The FAAN chief executive officer explained that many state administrations mistakenly view airport development through a narrow construction lens, failing to anticipate the massive long-term financial commitments required to sustain active flight corridors.
Beyond laying down specialized tarmac and erecting aesthetic passenger terminals, standard aviation facilities must adhere to unyielding international safety metrics, rather than arbitrary local parameters.
According to Kuku, keeping an active gateway open requires continuous spending on highly specialized aviation infrastructure.
This includes deploying a regulatory-approved fleet of fire trucks, maintaining standard fire personnel, and training certified aviation security guards.

She warned that maintaining these international protocols is an absolute necessity, stating plainly that operating airports is a serious business that allows zero compromise on global safety regulations.
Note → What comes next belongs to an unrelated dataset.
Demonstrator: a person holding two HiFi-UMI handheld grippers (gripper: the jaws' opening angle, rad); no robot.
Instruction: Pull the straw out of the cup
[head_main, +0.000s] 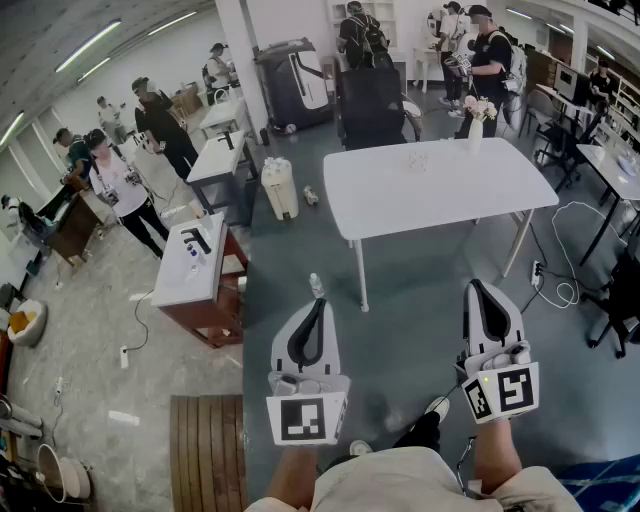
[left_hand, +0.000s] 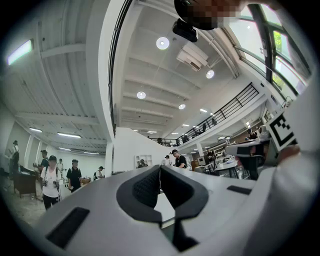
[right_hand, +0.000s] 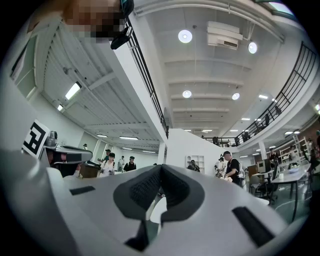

To prevent newly constructed terminals from turning into empty financial drains, the aviation regulator challenged states to proactively build matching economic ecosystems capable of attracting commercial passenger and cargo haulage.
Kuku recommended that subnational governments focus on building manufacturing plants, processing industrial agriculture, establishing standardized sports destinations, or organizing major trade events to generate necessary transport traffic.
While acknowledging that several governors justify regional airstrips on grounds of physical insecurity along federal highways, the FAAN boss maintained that states must adopt a holistic, multimodal transportation strategy.
Rather than viewing air travel as a catch-all cure for isolation, state resources are often better spent fixing structural road networks, expanding regional rail, and reinforcing localized security frameworks to improve overall citizen mobility.